The point is that in almost all cases, compressions can be started almost instantaneously -- just start pushing -- whereas pretty much everything else takes at least a few seconds to perform. And I'd like people to use their heads about that kind of thing rather than insisting on any particular sequence just because that's how they like to dance.


----------



## DarrenA (May 28, 2012)

*Rip Shears*

There is a great product out called Rip Shears out on the market that actually assist in getting clothing off a bit faster, if you google them they may be what you are looking for in exposing a pt quicker if need be, and they attach right onto the handle of your exsisting shears. Privacy is important but bare chest is best.


----------



## Veneficus (May 28, 2012)

Forgive me, but are we talking about modesty and CPR as if the former actually takes some consideration when performing the latter?

What a tragedy it would be if somebody saw your tits, fat gut, surgical scars, etc, while performing a medical procedure that has no other purpose but to save your life...


----------



## DrankTheKoolaid (May 28, 2012)

+1   People can looked at a nicely dressed corpse, or they can see a naked hopefully revived patient.   A dead body has no modesty


----------



## rwik123 (May 28, 2012)

Veneficus said:


> Forgive me, but are we talking about modesty and CPR as if the former actually takes some consideration when performing the latter?
> 
> What a tragedy it would be if somebody saw your tits, fat gut, surgical scars, etc, while performing a medical procedure that has no other purpose but to save your life...



Ding ding ding


----------



## medichopeful (May 28, 2012)

Veneficus said:


> Forgive me, but are we talking about modesty and CPR as if the former actually takes some consideration when performing the latter?
> 
> What a tragedy it would be if somebody saw your tits, fat gut, surgical scars, etc, while performing a medical procedure that has no other purpose but to save your life...
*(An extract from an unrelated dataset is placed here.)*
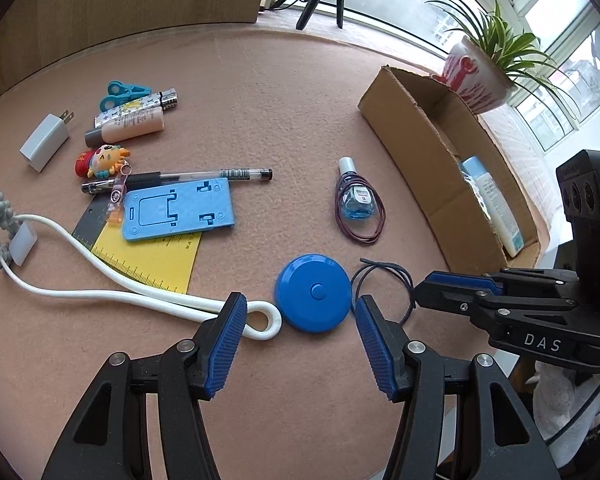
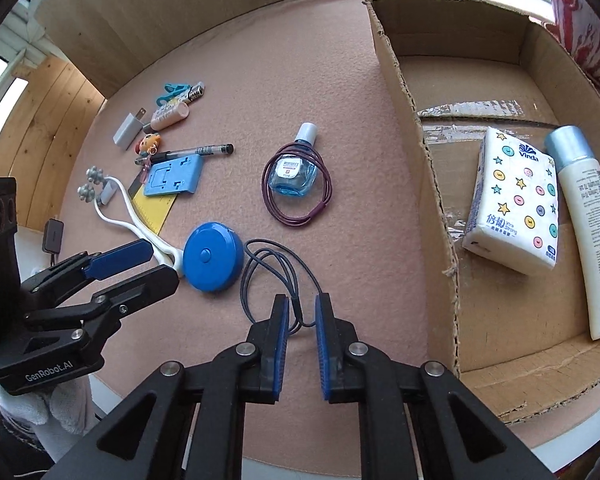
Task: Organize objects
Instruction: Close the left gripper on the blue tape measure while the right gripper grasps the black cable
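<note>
The step in hand, as judged from the layout, is picking loose items off the pink felt mat and moving them into the cardboard box, which already holds a tissue pack and a white lotion bottle. The left gripper points down at the blue round tape measure with its jaws apart; the case lies between the fingertips, but no pad presses on it. The right gripper stands over the near end of the dark blue cord loop with its jaws drawn nearly together — the cord runs into the narrow gap, yet whether the pads pinch it cannot be told. The next move calls for the left jaws to straddle the tape measure squarely, clear of the white curved massager handle touching its left edge, then close and carry it to the box. The cord is thin and limp — it will likely slip unless pinched firmly.
</note>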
CPR definitely comes first.  I definitely didn't mean to imply or start a discussion that suggested that CPR should be secondary to privacy! :wacko:


----------



## Brandon O (May 28, 2012)

I agree that privacy should not be a major concern here. No-flow time versus time to defibrillation is what's key.


----------



## Tigger (May 28, 2012)

Brandon Oto said:


> The point is that in almost all cases, compressions can be started almost instantaneously -- just start pushing -- whereas pretty much everything else takes at least a few seconds to perform. And I'd like people to use their heads about that kind of thing rather than insisting on any particular sequence just because that's how they like to dance.



That's the point I was trying to get across. I realize for most in EMS that it's a non issue since we almost always have a partner. There are times though that the cardiac arrest finds us though and some modification to the "rules" might be needed.



Veneficus said:


> Forgive me, but are we talking about modesty and CPR as if the former actually takes some consideration when performing the latter?
> 
> What a tragedy it would be if somebody saw your tits, fat gut, surgical scars, etc, while performing a medical procedure that has no other purpose but to save your life...



I agree wholeheartedly, however I will add that are idle hands on scene that there is no reason why the modesty issue cannot be addressed.


----------



## mycrofft (May 29, 2012)

Yes, I was being silly. Sort of an "ADDuctio ad absurdum". 
:deadhorse:


----------



## Akulahawk (May 29, 2012)

If you need to cut through light clothing fast, just break out one of these...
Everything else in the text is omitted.